_Assigned task_:
Each line of the entries below that holds "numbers" is needed, copied in full.
Start of Provided material
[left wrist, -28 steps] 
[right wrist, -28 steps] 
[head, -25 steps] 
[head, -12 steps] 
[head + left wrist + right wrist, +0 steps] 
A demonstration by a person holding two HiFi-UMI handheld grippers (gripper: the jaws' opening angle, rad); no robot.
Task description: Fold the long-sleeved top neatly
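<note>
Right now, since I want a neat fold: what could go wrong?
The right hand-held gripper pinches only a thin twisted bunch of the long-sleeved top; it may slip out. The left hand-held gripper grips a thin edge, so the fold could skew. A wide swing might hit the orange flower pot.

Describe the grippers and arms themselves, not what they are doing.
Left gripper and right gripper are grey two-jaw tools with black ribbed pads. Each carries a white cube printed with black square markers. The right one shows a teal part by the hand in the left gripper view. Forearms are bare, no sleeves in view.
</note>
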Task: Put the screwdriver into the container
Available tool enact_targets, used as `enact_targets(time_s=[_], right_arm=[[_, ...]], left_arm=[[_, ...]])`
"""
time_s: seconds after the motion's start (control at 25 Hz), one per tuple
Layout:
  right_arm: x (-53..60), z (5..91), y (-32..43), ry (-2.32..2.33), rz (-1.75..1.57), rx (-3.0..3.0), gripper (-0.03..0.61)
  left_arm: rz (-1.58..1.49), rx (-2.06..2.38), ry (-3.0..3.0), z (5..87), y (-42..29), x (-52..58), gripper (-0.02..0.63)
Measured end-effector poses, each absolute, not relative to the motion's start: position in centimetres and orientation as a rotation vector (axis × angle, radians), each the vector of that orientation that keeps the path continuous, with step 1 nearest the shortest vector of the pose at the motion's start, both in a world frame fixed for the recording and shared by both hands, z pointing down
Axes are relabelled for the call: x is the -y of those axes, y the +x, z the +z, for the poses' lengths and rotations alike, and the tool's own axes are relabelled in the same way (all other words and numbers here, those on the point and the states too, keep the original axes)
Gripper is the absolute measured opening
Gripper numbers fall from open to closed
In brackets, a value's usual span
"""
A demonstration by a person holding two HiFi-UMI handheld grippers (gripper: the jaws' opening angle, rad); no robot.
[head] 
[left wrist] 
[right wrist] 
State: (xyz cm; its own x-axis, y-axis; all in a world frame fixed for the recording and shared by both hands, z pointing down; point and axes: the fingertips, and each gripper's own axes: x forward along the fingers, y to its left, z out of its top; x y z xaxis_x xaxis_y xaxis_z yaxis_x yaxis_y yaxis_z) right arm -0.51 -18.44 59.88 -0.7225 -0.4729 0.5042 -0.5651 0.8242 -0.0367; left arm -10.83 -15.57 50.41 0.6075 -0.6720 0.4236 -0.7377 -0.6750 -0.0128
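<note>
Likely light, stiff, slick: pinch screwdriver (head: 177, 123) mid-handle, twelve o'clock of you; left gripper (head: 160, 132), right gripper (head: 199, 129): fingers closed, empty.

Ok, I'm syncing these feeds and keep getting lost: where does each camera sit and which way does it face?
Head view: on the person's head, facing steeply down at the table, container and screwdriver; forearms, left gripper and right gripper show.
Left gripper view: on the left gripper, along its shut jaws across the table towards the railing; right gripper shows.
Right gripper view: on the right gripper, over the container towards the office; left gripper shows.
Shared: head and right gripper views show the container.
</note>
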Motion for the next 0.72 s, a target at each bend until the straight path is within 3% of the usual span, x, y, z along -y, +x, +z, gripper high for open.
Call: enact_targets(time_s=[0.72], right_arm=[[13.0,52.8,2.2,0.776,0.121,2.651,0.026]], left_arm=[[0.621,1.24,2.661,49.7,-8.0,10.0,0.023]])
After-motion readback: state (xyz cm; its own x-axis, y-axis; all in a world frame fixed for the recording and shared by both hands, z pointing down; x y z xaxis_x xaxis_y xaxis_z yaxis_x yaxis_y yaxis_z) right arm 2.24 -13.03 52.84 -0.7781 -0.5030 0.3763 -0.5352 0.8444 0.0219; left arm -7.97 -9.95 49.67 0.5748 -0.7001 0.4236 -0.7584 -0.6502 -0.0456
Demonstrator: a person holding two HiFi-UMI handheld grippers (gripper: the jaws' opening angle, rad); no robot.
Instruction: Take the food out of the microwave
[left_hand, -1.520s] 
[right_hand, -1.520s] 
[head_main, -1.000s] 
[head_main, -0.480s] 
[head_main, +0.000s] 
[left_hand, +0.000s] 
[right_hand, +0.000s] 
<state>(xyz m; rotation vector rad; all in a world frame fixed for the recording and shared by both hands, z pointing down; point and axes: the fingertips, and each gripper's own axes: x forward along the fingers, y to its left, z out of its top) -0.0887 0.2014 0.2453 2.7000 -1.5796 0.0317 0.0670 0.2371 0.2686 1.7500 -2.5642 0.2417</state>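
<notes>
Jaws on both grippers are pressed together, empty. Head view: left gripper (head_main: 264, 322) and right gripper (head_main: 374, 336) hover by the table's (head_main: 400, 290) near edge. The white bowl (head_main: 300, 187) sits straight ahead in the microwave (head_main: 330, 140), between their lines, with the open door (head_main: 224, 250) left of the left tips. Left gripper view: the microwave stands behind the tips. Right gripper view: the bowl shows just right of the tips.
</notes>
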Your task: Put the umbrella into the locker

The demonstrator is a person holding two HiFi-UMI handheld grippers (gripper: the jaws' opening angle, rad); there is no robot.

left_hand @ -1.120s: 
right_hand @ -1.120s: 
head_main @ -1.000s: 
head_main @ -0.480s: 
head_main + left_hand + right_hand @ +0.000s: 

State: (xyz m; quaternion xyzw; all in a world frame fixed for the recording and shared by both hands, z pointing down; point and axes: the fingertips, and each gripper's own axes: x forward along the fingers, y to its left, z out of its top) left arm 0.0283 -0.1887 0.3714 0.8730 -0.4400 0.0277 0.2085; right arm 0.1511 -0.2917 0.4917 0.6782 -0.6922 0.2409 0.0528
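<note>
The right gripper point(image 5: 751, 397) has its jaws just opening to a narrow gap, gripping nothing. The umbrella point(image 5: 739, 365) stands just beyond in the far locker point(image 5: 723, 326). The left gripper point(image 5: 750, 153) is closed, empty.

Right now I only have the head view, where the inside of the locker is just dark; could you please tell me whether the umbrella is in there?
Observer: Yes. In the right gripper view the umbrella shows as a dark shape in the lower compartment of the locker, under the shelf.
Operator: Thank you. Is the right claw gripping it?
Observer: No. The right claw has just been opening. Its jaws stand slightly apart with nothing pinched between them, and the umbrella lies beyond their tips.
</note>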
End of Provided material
_Output for this task_:
Axes are relabelled for the call: x is the -y of those axes, y the +x, z the +z, for the poses' lengths and rotations alike, and the tool's own axes are relabelled in the same way (all other words and numbers here, those on the point and the states too, keep the original axes)
Gripper numbers fall from open to closed

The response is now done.